Pass 1 or more Reddit usernames as arguments to the executable, separated by spaces. In this example, I use this user:

DownloadRedditImages.exe dmishin

It will download images to the directory {DownloadDirectory}/{username}, creating it if it does not already exist.

If you run the tool again, it will intelligently skip re-downloading images that were already downloaded, and only download new images since the last run.

There is also a convenience all argument to run for all users in the download directory, allowing for easy updates:

DownloadRedditImages.exe all

How it works

The tool quickly filters out duplicate downloads by first downloading "preview" images (which are very small, typically 108x108 pixels), and then passes the preview images through a 2-layered hierarchical hash filter:

  • A CRC-32C "Castagnoli" hash, which simply filters out duplicates with the exact same file content, and
  • A perceptual hash, which filters out duplicates with near-identical image visual features. The perceptual hash filter "aggressiveness" can be tuned with the MaxHammingDistance config setting, as described earlier.

Images which pass both hash filters are downloaded in full size. The image file name convention is "{perceptual hash} {castagnoli hash}.jpg".

A checkpoint.json file is also written to the folder containing the images, and keeps track of the progress of the downloads.

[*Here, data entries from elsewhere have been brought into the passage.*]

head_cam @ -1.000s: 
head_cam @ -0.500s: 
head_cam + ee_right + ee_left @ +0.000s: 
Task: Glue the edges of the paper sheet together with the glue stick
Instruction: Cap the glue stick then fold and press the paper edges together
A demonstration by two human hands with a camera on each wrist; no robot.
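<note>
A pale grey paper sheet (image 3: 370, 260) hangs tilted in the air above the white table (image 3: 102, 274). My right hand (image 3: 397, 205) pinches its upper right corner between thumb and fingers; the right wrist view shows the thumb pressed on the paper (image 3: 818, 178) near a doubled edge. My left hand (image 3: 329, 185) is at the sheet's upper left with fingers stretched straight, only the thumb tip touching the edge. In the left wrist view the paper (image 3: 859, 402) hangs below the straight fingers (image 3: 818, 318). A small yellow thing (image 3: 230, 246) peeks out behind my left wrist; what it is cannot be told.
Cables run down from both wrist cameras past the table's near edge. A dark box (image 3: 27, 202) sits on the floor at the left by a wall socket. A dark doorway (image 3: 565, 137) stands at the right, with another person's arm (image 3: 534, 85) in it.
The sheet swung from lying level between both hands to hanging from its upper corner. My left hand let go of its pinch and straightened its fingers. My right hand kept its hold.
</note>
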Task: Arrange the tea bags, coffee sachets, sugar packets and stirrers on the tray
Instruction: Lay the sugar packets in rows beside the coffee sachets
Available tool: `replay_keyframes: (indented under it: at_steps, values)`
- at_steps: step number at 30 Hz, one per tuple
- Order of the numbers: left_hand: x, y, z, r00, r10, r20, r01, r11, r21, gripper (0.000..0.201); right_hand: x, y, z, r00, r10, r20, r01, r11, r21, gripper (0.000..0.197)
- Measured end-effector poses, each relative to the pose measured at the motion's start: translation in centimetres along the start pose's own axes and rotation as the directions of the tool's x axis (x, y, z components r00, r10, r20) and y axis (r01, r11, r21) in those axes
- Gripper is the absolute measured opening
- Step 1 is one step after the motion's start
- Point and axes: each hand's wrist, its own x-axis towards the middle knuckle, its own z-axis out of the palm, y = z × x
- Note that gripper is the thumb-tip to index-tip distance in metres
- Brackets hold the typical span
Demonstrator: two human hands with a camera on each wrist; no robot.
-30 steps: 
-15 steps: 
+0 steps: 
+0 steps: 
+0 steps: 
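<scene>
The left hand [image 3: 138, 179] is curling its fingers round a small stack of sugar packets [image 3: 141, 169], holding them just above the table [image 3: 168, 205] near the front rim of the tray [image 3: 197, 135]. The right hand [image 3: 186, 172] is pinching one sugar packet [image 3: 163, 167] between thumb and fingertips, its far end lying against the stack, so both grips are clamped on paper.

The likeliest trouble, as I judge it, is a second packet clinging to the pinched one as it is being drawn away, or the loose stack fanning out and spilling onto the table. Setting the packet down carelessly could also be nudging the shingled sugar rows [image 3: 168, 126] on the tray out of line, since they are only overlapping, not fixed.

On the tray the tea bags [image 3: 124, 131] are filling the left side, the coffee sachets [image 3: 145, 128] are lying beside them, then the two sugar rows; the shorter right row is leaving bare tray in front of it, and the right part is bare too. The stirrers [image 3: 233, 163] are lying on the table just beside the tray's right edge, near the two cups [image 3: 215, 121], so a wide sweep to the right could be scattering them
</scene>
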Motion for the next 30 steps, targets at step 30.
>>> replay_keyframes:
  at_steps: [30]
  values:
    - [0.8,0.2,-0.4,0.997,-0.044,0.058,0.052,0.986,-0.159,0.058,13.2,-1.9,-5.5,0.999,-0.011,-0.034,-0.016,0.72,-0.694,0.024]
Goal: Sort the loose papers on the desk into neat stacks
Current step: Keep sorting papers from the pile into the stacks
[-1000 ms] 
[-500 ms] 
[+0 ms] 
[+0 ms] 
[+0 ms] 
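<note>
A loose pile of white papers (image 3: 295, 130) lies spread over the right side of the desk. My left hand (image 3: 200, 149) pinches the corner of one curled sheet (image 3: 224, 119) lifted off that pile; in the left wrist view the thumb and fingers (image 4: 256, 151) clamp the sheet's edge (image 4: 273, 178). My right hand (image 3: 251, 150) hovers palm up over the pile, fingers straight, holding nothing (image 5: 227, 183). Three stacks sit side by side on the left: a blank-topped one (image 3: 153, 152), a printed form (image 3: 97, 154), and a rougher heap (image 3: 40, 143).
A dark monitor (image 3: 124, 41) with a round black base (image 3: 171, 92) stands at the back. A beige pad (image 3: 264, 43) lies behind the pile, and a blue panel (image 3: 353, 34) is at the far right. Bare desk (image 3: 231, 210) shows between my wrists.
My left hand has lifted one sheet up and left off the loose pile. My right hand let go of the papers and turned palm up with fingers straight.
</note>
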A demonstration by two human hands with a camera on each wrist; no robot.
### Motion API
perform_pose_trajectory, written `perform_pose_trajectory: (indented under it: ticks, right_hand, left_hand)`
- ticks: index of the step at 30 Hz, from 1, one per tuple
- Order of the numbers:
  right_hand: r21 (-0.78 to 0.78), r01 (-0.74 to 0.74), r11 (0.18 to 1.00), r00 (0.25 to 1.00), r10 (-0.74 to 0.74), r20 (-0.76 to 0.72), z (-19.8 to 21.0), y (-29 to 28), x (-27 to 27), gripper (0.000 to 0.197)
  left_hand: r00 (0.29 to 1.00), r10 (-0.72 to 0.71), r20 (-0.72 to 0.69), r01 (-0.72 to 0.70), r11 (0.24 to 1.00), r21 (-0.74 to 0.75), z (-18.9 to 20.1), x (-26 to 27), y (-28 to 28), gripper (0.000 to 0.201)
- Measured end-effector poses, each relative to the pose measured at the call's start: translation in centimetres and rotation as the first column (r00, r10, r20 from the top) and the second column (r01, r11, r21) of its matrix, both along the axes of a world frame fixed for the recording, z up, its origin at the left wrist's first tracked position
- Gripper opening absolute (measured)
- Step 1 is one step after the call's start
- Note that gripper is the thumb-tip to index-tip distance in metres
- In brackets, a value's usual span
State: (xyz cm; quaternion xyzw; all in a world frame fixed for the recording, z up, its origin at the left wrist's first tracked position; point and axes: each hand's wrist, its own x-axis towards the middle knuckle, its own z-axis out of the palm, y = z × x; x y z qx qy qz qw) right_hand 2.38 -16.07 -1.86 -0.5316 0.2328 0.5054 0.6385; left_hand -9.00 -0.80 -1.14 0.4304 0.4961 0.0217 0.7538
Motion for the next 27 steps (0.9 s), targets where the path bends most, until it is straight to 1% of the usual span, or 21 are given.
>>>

Comparison with other tools

This tool only downloads user images. If you need more than just user image downloads, there's lots of other great choices:

Troubleshooting

  • On Linux, I get an error saying Unable to load DLL 'libgdiplus': Run apt-get install -y libgdiplus, as described here, and try again.
  • A user just posted a new image. I ran the tool, but the new image wasn't downloaded. Why?: Reddit user posts are retrieved using Pushshift API, which lags behind live Reddit data by a few hours. Wait and try again?
  • An error happened while downloading and the tool crashed. What do I do?: Run the tool again. It will resume where it left off. If it dies repeatedly, file a bug.
  • Does this download videos?: No.
  • Pushshift API is down. This tool no longer works. What do I do?: git commit -m suicide

There is a known bug where it's possible to download two or more images with distinct perceptual hashes which are within MaxHammingDistance of each other, rather than the expected behavior of only keeping one. This can only happen if MaxParallelism >= 2, MaxHammingDistance >= 1, and the images are downloaded at the exact same time, so it should be rare.

Publishing a new release

Requires the .NET 5 SDK. Run this:

dotnet publish -c Release -p:PublishTrimmed=true --runtime win-x64
dotnet publish -c Release -p:PublishTrimmed=true --runtime osx-x64
dotnet publish -c Release -p:PublishTrimmed=true --runtime linux-x64

Output will be in DownloadRedditImages\bin\Release\net5.0\win-x64\publish (and similar for the Linux and Mac builds). Zip the folders, and upload.